Jailbreak detection
Detect and block prompt-injection attempts that try to extract system prompts, override instructions, or pivot the assistant off-policy.
Every enterprise security questionnaire asks about prompt injection. Provara ships four built-in detection rules that catch the most common attack surfaces, layered on top of the existing guardrails engine — no new infrastructure, no extra latency.

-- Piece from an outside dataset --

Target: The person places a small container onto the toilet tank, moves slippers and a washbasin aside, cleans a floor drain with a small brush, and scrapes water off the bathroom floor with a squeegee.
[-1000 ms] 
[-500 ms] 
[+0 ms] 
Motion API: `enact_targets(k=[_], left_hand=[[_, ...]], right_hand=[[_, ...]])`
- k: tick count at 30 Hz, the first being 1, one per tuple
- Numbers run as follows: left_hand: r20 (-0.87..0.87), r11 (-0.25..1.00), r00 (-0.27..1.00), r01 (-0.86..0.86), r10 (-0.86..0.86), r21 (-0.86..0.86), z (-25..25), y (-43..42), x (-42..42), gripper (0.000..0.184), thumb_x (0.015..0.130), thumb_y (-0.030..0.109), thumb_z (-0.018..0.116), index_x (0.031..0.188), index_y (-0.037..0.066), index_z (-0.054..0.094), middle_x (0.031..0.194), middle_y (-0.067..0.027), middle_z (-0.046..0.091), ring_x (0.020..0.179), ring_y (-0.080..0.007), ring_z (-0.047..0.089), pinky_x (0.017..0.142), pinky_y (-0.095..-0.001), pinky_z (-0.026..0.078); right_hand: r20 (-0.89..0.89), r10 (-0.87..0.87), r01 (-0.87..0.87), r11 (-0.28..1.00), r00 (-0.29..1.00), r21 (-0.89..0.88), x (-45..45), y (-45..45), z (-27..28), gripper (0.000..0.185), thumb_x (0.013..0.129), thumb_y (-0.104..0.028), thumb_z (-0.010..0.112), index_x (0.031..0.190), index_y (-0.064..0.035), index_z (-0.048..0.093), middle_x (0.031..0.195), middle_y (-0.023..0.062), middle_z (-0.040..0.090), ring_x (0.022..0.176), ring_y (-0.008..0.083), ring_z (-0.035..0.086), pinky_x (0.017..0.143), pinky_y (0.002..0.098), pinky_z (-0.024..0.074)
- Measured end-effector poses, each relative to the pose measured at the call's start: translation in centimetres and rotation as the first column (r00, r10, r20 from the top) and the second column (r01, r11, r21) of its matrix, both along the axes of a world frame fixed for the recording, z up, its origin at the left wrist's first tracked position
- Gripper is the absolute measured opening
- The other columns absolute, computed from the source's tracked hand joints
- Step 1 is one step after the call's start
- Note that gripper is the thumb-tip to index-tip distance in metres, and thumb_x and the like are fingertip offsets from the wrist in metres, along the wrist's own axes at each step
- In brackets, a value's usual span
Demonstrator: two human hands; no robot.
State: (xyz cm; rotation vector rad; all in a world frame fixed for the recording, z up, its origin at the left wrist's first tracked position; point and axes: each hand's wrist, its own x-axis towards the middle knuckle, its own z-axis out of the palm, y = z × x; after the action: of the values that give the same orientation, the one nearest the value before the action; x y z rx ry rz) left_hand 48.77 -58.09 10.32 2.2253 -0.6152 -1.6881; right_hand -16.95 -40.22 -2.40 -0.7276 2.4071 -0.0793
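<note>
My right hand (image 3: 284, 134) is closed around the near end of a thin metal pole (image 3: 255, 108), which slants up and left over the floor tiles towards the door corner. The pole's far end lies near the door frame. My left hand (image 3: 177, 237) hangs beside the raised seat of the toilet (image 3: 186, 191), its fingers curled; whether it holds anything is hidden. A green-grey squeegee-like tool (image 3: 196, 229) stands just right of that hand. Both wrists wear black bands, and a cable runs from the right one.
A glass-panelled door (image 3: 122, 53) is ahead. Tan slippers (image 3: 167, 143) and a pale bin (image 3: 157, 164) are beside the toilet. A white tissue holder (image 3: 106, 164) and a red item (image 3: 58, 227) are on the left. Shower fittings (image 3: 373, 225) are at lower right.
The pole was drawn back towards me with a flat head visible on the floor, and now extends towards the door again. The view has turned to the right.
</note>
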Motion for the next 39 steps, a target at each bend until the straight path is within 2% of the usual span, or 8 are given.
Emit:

Tier: free. Ships as part of the core gateway.
What's detected
| Rule | Catches | Default action |
|---|---|---|
| Instruction override | "ignore previous instructions", "disregard your rules", "forget everything above" | Block |
| System prompt extraction | "reveal your system prompt", "show me the initial prompt", "repeat your instructions" | Block |
| Role reversal / mode switch | "you are now DAN", "pretend to be unrestricted", "enable developer mode" | Block |
| Delimiter injection | ### new instructions, </system>, [SYSTEM], embedded SYSTEM: headers | Block |
All rules are disabled by default. Tenants opt in from /dashboard/guardrails once they've reviewed the false-positive tradeoff for their workload.
Enabling
- Open
/dashboard/guardrails - Find the rules under the "Jailbreak Detection" group
- Toggle on the ones you want
- Optionally switch action from
blocktoflagif you want observation-mode first (flagged requests still reach the model; violations log to the guardrails table for audit)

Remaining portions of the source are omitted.